Tymczasem wielu ekspertów, którzy chcą być bardziej widoczni, popełnia dwa podstawowe błędy:
Pierwszy to „tupanie nóżką” – czyli głośne przypominanie, że coś się przewidziało, ale bez realnej współodpowiedzialności za proces. „A przecież mówiłam!” wywołuje reakcje defensywne, nie refleksję.
Drugi błąd to pomieszanie trybów działania. Gdy zespół lub decydenci potrzebują szybkiego rozwiązania – ekspert zaczyna od „to zależy” i rozkładania sytuacji na czynniki pierwsze. A inni robią wrrr… i unikają go na drugi raz.
Ale gdy potrzebny jest proces, wspólne dochodzenie do rozwiązania – narzuca gotową koncepcję bez przestrzeni do współtworzenia. Efekt? Frustracja po obu stronach. Mimo wiedzy – wpływ się nie pojawia.

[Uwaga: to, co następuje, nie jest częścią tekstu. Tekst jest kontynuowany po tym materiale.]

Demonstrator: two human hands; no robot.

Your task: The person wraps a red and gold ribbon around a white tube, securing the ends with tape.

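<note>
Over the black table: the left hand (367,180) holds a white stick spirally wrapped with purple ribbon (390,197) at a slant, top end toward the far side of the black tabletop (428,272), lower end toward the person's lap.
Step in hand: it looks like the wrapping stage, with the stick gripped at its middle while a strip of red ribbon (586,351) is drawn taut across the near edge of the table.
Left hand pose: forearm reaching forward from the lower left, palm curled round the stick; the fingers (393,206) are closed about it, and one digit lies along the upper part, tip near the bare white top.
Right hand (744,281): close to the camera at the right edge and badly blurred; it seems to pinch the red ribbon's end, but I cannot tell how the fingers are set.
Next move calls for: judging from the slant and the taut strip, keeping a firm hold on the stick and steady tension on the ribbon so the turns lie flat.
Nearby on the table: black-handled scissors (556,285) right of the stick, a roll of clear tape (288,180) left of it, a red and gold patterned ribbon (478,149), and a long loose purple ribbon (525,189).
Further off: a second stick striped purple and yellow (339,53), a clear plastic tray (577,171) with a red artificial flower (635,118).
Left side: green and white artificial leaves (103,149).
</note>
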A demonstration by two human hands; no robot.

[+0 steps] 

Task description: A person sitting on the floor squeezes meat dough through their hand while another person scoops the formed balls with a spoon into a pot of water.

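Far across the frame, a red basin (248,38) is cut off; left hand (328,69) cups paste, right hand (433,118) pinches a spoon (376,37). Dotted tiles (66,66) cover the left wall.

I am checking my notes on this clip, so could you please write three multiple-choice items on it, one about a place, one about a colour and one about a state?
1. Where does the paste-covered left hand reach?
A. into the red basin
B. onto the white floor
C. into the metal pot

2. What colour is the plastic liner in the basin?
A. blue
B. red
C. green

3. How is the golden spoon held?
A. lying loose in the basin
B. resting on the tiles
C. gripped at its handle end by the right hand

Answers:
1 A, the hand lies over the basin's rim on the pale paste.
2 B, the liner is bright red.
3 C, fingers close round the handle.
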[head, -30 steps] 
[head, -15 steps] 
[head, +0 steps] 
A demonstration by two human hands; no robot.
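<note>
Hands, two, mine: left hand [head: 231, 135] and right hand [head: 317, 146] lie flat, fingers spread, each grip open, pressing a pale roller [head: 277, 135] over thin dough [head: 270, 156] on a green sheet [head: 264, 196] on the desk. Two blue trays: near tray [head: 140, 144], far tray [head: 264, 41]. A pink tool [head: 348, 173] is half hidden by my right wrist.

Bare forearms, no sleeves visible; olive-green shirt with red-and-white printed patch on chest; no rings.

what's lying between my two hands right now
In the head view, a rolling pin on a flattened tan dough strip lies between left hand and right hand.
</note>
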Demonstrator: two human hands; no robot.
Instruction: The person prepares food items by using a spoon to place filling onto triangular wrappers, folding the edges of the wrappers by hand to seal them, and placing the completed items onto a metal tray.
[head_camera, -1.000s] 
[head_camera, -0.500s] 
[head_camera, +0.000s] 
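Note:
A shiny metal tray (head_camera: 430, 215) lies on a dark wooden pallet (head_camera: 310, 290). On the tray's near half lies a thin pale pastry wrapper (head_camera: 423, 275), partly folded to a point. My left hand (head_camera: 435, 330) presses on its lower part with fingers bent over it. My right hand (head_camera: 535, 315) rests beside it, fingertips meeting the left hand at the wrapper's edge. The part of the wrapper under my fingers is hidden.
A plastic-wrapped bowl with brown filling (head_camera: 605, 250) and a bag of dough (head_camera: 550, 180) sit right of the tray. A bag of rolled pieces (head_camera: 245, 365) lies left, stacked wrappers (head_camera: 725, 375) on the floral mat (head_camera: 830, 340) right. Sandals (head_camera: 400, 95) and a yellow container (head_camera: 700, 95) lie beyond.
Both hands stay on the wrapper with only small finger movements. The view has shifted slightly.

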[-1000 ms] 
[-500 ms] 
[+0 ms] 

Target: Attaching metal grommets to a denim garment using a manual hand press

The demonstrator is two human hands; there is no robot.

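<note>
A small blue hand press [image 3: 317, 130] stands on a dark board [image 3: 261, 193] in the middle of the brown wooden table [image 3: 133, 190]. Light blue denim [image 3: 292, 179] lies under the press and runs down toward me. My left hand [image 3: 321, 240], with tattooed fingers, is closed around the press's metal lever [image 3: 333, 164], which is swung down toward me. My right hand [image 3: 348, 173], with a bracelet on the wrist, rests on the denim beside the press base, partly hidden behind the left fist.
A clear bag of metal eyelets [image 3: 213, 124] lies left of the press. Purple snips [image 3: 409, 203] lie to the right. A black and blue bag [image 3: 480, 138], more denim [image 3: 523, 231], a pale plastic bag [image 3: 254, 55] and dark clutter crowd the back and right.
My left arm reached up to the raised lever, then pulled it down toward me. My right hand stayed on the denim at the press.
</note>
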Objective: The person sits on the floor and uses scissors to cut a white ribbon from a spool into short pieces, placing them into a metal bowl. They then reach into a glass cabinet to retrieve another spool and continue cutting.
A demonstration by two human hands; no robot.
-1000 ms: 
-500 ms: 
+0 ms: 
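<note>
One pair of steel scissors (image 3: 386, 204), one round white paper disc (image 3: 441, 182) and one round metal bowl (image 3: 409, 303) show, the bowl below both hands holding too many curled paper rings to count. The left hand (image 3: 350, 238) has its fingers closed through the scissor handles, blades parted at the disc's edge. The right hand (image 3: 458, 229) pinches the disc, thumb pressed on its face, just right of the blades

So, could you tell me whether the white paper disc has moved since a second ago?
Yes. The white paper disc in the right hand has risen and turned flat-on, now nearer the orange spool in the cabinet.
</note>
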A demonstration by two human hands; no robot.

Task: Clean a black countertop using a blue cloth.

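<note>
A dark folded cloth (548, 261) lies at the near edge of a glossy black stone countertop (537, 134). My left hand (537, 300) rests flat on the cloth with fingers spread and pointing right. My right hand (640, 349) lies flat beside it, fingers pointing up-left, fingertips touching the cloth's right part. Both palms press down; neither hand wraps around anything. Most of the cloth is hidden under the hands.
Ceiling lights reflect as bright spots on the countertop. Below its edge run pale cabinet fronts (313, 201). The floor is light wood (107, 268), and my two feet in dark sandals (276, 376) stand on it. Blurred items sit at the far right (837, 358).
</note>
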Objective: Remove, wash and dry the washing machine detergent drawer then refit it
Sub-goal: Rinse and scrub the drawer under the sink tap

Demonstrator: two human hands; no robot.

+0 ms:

Rozpoznawalność nie opiera się na głośności, ale na tym, że Twoje kompetencje i sposób myślenia stają się rozpoznawalne, zrozumiałe i przydatne dla innych. Na tym, że jesteś dla innych „użyteczny”. I z pełną premedytacją używamy tego słowa.
Co pomaga?
Naturalne dzielenie się tym, co Cię interesuje i w czym się specjalizujesz. Mów, czego się uczysz, co odkryłeś w nowym projekcie, co Cię zaintrygowało w nowym podejściu do tematu. Dziel się – nie nauczaj.
Zabieranie głosu, ale nie w formie „złotej parafrazy”. Kiedy odnosisz się do czyjejś wypowiedzi, pokaż, że ją usłyszałeś. „Ania wspomniała już o tym, ja bym chciał, żebyśmy na moment się przy tym zatrzymali, bo…”
Aktywność na LinkedIn – nawet podstawowa – wzmacnia Twoją rozpoznawalność także wewnątrz firmy. Wielu liderów zagląda na profile swoich ludzi. Publikując, komentując mądrze, pokazujesz, że masz coś do powiedzenia – i robisz to z klasą.
Bo to, co inni o Tobie wiedzą – lub nie wiedzą – zaczyna się od tego, co sam/a pokazujesz im na co dzień.